◆ Prompt: Copy the data exactly as it appears, and do not include any pictures.

◆ Data below:
★ ★ ★ ★ ★
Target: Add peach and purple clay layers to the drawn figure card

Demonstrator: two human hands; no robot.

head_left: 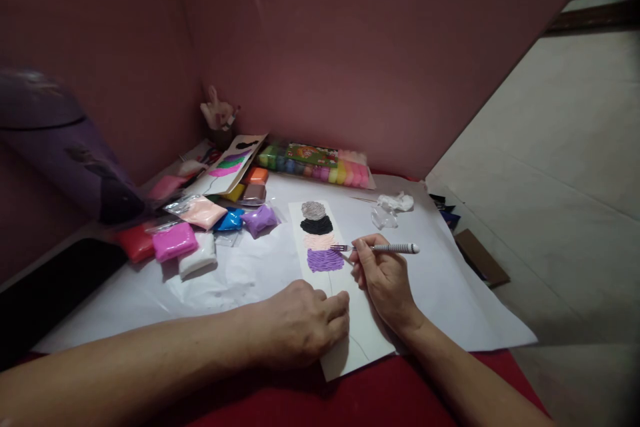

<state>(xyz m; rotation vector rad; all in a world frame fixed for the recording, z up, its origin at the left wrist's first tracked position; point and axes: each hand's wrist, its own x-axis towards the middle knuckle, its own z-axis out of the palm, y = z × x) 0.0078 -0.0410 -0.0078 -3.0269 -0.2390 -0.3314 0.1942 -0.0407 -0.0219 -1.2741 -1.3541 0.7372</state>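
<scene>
A long white card [345,334] lies on the white paper, with textured clay patches on its upper half: a grey one [313,210], a black one [317,225], a pale peach one [317,241] and a purple one [325,260]. My right hand [383,274] grips a small fork [397,248] with a striped handle. Its tines are at the right side of the patches, where peach meets purple; whether they press in I cannot tell. Lower down, my left hand [313,324] rests on the card with its fingers curled; anything inside them is hidden.
Clay packets, including pink [174,242], white [197,257] and purple [260,219], lie to the left. Behind them lean a painted-looking card [233,167] and a multicolour clay pack [315,164]. Crumpled white wrapping [395,202] sits right. A purple cylindrical object [60,147] stands far left.
</scene>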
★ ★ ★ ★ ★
◆ Expected answer:
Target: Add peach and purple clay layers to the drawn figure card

Demonstrator: two human hands; no robot.

head_left: 

<state>(xyz m; rotation vector rad; all in a world frame fixed for the recording, z up, its origin at the left wrist's first tracked position; point and axes: each hand's wrist, its own x-axis towards the middle knuckle, its own z-axis out of the palm, y = z × x) 0.0078 -0.0410 -0.0078 -3.0269 -0.2390 -0.3314 0.1942 -0.0407 -0.0219 -1.2741 -1.3541 0.7372</state>
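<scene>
A long white card [345,334] lies on the white paper, with textured clay patches on its upper half: a grey one [313,210], a black one [317,225], a pale peach one [317,241] and a purple one [325,260]. My right hand [383,274] grips a small fork [397,248] with a striped handle. Its tines are at the right side of the patches, where peach meets purple; whether they press in I cannot tell. Lower down, my left hand [313,324] rests on the card with its fingers curled; anything inside them is hidden.
Clay packets, including pink [174,242], white [197,257] and purple [260,219], lie to the left. Behind them lean a painted-looking card [233,167] and a multicolour clay pack [315,164]. Crumpled white wrapping [395,202] sits right. A purple cylindrical object [60,147] stands far left.
</scene>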

Nothing else is needed to complete the exercise.